Universal McCann Worldwide, Inc.
- Trade name: UM
- Type: Subsidiary
- Industry: Media agency, advertising agency
- Headquarters: New York, United States
- Area served: 96+ countries
- Key people: Andrea Suarez Global CEO
- Parent: Interpublic Group
- Website: umww.com

= Universal McCann =

International media and advertising agency

Universal McCann Worldwide, Inc. (UM) is an international media and advertising agency. UM is a member of Interpublic Group, operating under the IPG Mediabrands branch. Some of its regional offices are known as Universal Media rather than Universal McCann but are still generally all known as UM.

== History ==
UM was established in 1999 as part of McCann Worldgroup, but its roots go back to 1902 when Alfred Erickson founded Erickson Company.
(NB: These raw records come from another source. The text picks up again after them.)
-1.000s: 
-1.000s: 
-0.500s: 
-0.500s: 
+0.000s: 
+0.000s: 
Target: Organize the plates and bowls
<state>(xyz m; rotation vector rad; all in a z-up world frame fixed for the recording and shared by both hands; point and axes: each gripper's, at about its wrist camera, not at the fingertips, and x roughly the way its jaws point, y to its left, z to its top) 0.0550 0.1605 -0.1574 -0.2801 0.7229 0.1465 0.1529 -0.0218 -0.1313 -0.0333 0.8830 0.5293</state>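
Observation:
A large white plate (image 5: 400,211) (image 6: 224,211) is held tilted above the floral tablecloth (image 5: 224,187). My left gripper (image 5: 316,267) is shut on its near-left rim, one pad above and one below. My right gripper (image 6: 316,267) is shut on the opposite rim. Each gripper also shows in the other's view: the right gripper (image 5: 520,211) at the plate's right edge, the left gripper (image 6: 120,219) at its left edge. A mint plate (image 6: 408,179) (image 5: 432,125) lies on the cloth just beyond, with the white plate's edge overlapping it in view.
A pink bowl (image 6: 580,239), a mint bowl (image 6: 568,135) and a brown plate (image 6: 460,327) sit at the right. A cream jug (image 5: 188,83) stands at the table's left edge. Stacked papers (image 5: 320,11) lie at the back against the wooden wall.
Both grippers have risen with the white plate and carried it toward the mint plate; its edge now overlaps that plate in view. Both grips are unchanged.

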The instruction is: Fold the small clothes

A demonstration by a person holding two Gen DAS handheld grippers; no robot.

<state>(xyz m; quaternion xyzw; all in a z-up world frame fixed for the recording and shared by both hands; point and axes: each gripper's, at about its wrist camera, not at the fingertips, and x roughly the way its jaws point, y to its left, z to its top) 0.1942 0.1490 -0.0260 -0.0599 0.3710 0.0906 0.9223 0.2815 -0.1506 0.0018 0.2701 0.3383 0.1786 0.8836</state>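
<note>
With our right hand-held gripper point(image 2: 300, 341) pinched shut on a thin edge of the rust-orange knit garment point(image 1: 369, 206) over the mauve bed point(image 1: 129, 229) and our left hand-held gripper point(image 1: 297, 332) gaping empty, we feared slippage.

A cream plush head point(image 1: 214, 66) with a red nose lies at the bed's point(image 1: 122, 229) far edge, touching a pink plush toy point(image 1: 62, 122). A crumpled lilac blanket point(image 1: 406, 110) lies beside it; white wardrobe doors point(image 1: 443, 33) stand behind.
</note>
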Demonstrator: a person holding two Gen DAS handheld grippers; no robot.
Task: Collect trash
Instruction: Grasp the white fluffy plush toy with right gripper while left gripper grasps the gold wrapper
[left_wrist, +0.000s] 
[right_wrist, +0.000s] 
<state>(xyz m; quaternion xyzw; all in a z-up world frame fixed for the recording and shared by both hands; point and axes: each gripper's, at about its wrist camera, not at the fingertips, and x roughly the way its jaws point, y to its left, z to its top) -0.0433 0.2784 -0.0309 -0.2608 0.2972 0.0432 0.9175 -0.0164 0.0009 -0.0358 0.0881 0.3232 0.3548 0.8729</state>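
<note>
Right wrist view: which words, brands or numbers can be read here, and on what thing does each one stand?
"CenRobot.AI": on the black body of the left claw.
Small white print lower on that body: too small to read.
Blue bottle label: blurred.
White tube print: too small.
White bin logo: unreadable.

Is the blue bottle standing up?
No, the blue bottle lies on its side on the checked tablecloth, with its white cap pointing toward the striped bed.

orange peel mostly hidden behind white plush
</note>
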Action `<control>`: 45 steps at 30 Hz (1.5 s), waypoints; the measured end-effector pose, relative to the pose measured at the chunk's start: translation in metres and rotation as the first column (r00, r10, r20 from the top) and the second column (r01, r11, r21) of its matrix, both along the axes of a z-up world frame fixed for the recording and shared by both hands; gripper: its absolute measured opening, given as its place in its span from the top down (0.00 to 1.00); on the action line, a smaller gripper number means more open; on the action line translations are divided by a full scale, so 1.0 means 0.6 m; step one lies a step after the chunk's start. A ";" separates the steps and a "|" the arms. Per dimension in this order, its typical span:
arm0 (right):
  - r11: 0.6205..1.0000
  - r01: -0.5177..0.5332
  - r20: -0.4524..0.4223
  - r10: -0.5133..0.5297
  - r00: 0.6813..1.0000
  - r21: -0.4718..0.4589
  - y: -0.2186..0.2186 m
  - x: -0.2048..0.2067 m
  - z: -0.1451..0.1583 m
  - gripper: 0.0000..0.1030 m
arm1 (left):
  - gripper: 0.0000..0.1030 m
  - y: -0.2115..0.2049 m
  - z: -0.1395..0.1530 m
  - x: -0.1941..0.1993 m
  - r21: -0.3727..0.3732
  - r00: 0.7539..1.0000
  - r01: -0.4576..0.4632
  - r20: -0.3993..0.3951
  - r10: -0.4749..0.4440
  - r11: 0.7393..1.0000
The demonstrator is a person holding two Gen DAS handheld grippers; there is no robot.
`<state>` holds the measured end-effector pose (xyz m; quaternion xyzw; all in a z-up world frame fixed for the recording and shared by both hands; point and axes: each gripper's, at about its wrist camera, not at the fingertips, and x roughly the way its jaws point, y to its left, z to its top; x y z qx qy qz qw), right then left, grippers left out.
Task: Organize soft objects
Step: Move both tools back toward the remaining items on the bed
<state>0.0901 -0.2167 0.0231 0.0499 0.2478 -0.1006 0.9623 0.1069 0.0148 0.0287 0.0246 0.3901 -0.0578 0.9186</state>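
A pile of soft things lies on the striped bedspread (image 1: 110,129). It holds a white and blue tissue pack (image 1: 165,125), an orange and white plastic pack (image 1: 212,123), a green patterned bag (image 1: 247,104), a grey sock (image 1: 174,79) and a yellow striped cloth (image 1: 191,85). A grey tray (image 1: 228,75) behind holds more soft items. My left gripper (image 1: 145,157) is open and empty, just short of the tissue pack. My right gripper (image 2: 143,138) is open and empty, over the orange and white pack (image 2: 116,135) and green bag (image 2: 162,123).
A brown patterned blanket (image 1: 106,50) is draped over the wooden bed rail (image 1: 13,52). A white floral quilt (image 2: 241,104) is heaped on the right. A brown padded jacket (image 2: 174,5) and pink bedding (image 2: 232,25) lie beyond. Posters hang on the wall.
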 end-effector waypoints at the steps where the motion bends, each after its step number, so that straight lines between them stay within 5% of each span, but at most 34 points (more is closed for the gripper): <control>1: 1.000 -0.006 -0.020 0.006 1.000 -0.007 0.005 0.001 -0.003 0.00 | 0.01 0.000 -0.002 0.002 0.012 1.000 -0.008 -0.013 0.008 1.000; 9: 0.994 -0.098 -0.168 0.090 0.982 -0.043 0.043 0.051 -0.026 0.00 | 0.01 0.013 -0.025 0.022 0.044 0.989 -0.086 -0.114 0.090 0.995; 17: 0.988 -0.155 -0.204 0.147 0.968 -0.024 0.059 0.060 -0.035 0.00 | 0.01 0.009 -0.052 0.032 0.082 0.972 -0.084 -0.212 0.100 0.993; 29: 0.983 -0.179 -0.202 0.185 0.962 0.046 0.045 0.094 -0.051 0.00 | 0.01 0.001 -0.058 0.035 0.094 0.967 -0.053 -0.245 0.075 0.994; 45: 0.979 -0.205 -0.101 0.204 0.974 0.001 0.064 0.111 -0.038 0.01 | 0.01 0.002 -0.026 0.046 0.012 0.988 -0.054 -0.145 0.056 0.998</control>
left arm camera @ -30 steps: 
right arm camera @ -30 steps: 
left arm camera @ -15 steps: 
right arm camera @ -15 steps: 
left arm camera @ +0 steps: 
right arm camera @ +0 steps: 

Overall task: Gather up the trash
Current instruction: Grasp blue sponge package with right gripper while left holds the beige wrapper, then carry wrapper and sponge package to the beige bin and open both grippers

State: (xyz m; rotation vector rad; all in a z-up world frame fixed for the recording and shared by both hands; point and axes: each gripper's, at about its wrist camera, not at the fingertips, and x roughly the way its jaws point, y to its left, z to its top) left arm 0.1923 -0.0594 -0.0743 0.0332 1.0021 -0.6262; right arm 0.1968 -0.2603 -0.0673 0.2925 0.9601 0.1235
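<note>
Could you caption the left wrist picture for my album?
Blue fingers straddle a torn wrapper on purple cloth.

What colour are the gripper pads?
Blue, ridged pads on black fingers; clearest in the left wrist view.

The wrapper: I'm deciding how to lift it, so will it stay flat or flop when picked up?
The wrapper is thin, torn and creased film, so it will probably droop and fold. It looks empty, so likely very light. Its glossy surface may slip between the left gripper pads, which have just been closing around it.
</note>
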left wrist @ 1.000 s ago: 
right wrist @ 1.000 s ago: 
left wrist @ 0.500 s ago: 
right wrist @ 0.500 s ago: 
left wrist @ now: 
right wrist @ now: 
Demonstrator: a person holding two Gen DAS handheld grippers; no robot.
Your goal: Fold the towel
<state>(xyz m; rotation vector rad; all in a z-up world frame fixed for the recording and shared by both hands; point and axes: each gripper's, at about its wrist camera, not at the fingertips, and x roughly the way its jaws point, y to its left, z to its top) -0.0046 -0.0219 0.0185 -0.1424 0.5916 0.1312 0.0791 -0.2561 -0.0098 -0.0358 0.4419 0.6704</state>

Harrison King McCann’s agency, founded in 1912, evolved independently from Erickson’s. In 1930, H.K. McCann Company and Erickson Company merged to form McCann Erickson, a $15 million agency with Erickson as its chair and McCann as its president. After winning the Ford Motor Company account in 1933, the agency continued to acquire agencies and accounts including Coca-Cola. By 1957, McCann Erickson was the first US agency to top $100 million annually in TV and radio billings.

Marion Harper, who replaced McCann as President-CEO in 1948, went on to create Interpublic Group in 1960, as the first marketing services management holding company. In 1971, Interpublic Group went public as IPG, and by 1972 was the largest agency in non-US billings.

By 1993, McCann Erickson was the number one agency in the world. As the advertising industry began to integrate its services, McCann Erickson underwent a reinvention to form a consolidated agency network and launched McCann Worldgroup in 1997.

UM was originally launched in Australasia, under the direction of Murray Gardner and Rob Langtry and grew and evolved by McCann Worldgroup as a worldwide media buying arm operating with Sasa Savic as vice president of international media, as a separate yet interdependent unit. When IPG formed Mediabrands in 2008 to oversee its media agencies and enable performance across multiple media platforms.

UM employs over 3,000 employees in its more than 120 offices in over 100 countries worldwide. UM's global headquarters is in New York with six other locations in North America: Dallas, Detroit, Los Angeles, Miami, San Francisco and Toronto. UM has regional offices in Asia-Pacific, Latin America, Europe, Middle East and Africa. UM has created a cluster structure which assembles countries by business similarities rather than by geographical locations. In this structure, there are three main market segments (North America, G14, and World Markets). This approach supports a consistent product across markets, centralizes teams, and reduces operational costs.